ACTION ITEM:
Lines containing the word "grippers" are to be copied from the data below.

STORED DATA:
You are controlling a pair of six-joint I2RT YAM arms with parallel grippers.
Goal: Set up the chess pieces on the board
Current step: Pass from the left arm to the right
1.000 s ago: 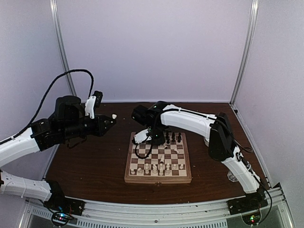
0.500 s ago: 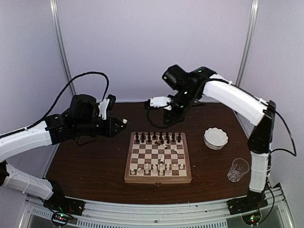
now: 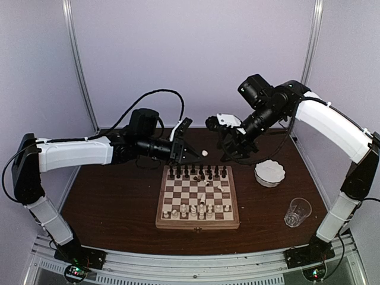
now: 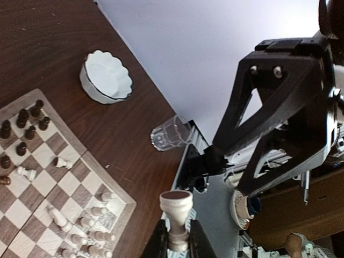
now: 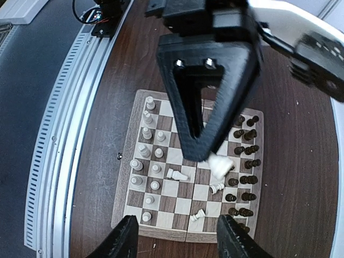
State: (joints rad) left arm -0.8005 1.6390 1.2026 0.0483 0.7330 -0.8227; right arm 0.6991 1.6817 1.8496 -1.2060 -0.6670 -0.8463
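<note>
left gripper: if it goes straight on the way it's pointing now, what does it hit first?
Most likely the right gripper, open and dead ahead of the held white piece; depth between them is unclear.

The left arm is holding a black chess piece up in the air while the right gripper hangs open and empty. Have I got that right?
Not quite. The chess piece in the left gripper is cream-white, not black, as the left wrist view shows. The rest holds: it is up in the air, and the right gripper is open and empty.
</note>
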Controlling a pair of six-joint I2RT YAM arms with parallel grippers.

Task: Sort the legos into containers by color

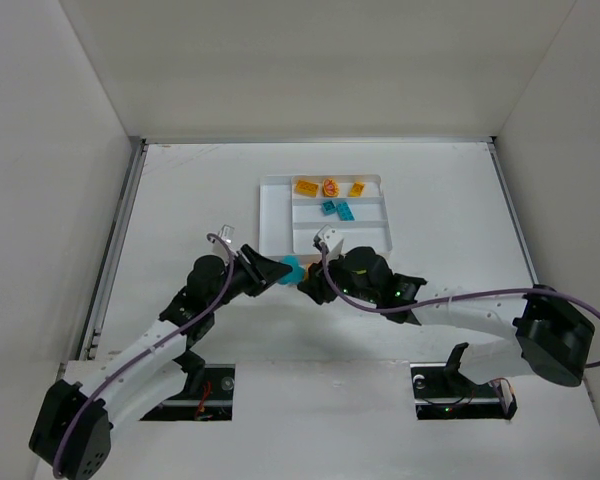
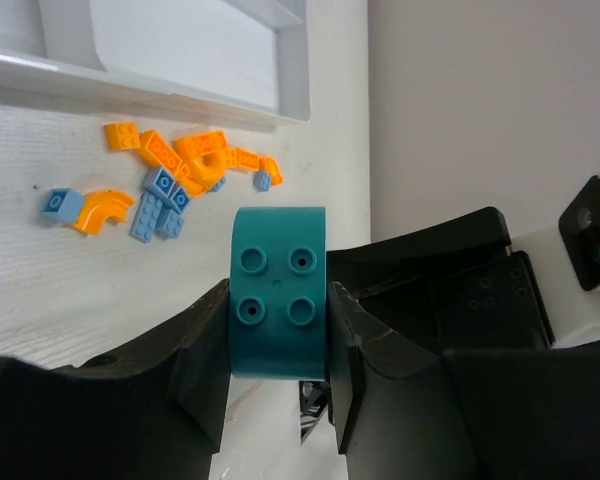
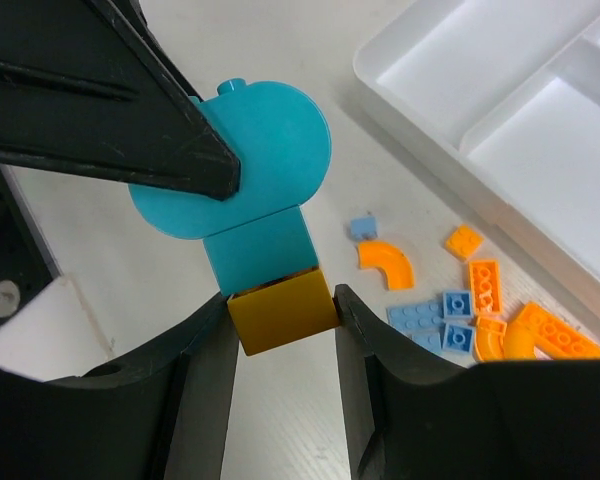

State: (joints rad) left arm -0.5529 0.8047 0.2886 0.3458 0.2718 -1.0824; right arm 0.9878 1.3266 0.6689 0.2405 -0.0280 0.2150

WORKED SOLUTION:
You are controlling a pair of six-joint I2RT YAM arms with parallel grippers.
Controlling a pair of six-joint I2RT YAM arms with parallel grippers.

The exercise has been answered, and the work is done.